Problem requirements => Return only the lines running from the first line of the listing through the one with "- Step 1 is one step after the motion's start", unchanged.

Input records =>
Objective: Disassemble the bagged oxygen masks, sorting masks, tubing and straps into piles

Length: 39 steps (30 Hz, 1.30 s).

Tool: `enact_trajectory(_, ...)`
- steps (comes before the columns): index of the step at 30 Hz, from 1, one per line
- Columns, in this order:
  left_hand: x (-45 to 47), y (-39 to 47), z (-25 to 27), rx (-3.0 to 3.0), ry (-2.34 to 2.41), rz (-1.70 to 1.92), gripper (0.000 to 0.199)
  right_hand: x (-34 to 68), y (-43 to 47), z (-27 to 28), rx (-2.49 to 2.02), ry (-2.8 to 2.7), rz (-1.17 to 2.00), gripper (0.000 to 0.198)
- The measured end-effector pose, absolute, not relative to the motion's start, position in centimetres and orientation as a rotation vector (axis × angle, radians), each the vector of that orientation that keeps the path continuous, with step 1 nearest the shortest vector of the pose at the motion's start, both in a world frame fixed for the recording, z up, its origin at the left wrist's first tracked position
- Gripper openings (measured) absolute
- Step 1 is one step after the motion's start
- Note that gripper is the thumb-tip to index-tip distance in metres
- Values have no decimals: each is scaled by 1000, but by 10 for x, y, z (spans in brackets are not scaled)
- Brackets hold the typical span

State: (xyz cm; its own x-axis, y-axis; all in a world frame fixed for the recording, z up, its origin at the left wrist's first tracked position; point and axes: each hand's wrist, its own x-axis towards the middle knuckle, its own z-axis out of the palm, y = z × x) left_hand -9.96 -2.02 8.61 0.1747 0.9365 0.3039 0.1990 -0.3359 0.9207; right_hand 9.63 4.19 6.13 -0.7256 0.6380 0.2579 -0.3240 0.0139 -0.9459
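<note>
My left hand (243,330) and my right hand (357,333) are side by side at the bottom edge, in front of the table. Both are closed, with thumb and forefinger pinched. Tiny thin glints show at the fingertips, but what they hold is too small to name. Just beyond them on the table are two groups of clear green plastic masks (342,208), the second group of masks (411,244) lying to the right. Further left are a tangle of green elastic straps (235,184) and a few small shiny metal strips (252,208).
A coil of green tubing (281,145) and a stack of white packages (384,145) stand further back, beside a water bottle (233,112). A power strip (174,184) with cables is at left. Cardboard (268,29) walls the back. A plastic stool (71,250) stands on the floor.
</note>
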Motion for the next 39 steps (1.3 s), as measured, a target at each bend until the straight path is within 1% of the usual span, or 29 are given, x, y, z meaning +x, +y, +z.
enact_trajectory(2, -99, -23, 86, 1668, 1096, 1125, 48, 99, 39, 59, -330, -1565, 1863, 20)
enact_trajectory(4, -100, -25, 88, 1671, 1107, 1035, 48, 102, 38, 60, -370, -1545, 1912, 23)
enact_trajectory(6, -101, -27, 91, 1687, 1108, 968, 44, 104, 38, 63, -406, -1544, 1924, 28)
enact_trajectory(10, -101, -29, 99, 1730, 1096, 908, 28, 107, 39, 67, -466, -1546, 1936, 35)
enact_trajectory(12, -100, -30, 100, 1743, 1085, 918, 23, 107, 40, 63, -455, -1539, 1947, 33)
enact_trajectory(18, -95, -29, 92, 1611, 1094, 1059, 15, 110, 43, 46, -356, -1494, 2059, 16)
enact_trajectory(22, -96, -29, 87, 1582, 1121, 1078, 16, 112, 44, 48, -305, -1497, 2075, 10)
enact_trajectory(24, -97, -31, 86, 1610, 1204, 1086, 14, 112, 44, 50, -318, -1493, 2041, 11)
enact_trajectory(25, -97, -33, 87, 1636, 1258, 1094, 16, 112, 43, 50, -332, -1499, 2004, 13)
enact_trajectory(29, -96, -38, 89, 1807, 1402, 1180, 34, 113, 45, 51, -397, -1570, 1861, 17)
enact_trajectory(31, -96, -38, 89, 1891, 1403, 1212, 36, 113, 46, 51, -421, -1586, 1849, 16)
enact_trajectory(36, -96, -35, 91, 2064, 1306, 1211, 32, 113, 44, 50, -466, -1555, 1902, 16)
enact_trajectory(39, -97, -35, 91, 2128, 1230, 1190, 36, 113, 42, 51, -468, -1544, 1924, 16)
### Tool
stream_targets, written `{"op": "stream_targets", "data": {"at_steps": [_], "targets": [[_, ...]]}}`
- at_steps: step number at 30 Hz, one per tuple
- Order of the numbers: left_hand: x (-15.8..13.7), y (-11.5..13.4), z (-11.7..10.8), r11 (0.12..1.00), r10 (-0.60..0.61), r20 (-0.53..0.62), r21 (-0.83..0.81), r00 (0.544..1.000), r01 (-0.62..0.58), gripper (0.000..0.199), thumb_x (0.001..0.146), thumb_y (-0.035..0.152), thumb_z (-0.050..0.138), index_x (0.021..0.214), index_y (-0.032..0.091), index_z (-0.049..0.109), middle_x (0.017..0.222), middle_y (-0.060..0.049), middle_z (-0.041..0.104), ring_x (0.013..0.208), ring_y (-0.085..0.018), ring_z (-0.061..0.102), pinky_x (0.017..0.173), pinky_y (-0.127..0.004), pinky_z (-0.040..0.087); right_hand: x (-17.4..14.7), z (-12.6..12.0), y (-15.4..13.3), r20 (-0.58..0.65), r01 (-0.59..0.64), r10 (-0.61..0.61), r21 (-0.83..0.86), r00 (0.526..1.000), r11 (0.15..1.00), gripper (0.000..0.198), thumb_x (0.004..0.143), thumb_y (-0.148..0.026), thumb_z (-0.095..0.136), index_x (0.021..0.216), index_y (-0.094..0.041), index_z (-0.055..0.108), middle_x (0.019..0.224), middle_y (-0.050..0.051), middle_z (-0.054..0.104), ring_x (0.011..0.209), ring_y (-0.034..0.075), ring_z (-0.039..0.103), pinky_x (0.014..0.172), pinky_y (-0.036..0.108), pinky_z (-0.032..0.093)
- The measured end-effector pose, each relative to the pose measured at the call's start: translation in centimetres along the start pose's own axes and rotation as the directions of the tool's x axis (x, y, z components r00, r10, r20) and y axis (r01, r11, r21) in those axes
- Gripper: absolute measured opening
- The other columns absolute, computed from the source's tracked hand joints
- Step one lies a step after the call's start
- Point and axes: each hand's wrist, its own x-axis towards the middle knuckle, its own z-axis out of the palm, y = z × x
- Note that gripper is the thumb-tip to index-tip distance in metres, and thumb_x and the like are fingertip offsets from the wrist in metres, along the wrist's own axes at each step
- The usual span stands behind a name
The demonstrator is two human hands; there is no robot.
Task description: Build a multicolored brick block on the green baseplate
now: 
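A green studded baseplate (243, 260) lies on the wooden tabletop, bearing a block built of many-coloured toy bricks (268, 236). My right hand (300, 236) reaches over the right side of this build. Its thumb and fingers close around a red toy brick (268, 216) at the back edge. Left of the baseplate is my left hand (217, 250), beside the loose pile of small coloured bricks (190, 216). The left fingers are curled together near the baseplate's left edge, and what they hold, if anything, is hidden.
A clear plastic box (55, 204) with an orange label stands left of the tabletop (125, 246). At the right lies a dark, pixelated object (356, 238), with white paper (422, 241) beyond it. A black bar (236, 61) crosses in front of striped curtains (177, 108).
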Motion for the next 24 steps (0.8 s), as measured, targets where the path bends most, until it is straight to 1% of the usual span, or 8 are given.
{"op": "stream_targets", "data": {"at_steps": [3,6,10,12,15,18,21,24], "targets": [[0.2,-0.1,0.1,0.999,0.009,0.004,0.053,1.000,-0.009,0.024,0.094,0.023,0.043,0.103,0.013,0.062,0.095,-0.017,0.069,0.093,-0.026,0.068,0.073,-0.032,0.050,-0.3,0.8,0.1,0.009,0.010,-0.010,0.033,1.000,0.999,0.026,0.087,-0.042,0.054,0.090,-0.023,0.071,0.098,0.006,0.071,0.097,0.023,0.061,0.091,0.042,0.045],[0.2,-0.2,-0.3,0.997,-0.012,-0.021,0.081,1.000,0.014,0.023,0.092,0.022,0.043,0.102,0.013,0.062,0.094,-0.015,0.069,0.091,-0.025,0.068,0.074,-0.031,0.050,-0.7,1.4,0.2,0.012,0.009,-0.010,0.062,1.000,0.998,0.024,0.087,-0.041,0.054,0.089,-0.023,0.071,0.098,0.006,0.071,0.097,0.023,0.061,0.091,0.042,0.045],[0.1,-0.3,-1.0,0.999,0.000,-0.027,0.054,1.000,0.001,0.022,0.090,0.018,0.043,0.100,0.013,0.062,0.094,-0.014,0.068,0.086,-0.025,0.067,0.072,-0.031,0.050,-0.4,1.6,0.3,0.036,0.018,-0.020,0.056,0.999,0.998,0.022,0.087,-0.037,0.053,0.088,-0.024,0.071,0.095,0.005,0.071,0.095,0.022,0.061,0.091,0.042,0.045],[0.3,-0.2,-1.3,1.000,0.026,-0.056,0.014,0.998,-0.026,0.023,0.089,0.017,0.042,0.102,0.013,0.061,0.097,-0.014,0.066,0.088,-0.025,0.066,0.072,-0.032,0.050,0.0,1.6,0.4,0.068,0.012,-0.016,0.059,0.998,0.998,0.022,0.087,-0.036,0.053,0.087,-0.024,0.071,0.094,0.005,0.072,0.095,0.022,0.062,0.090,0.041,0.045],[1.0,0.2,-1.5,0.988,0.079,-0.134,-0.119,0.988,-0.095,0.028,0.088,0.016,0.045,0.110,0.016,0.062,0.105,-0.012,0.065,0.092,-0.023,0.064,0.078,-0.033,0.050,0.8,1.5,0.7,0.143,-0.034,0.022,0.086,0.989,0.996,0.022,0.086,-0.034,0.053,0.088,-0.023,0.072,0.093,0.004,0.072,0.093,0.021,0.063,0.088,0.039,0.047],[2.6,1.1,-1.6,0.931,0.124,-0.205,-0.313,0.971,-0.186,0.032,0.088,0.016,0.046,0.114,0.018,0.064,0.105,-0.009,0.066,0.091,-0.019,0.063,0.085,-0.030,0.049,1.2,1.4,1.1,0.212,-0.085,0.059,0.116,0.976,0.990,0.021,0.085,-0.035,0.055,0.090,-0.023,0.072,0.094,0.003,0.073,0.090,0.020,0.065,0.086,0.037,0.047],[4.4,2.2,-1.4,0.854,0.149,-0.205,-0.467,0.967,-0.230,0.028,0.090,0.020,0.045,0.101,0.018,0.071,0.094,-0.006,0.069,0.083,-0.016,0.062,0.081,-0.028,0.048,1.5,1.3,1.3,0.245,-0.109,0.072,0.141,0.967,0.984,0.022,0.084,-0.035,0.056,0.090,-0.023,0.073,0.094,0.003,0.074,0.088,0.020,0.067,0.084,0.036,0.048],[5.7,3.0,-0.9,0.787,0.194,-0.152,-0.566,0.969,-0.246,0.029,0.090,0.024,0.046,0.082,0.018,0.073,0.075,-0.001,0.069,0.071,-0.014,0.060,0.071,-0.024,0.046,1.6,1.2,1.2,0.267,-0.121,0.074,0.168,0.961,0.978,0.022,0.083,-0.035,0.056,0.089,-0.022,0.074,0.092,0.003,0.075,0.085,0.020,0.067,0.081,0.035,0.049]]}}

Answer space =>
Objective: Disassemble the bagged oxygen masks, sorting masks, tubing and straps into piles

Length: 39 steps (30 Hz, 1.30 s).

Tool: `enact_trajectory(_, ...)`
- steps (comes before the columns): index of the step at 30 Hz, from 1, one per line
- Columns, in this order:
  left_hand: x (-45 to 47), y (-39 to 47), z (-25 to 27), rx (-3.0 to 3.0), ry (-2.34 to 2.41), rz (-1.70 to 1.92), gripper (0.000 to 0.199)
  right_hand: x (-34 to 68), y (-43 to 47), z (-27 to 28), rx (-2.49 to 2.02), ry (-2.8 to 2.7), rz (-1.17 to 2.00), gripper (0.000 to 0.198)
- The measured end-effector pose, absolute, not relative to the motion's start, position in centimetres and orientation as a rotation vector (axis × angle, radians), each the vector of that orientation that keeps the path continuous, with step 1 nearest the shortest vector of the pose at the motion's start, both in a world frame fixed for the recording, z up, its origin at the left wrist's first tracked position
- Gripper openings (measured) absolute
- Step 1 is one step after the motion's start

This answer is now complete.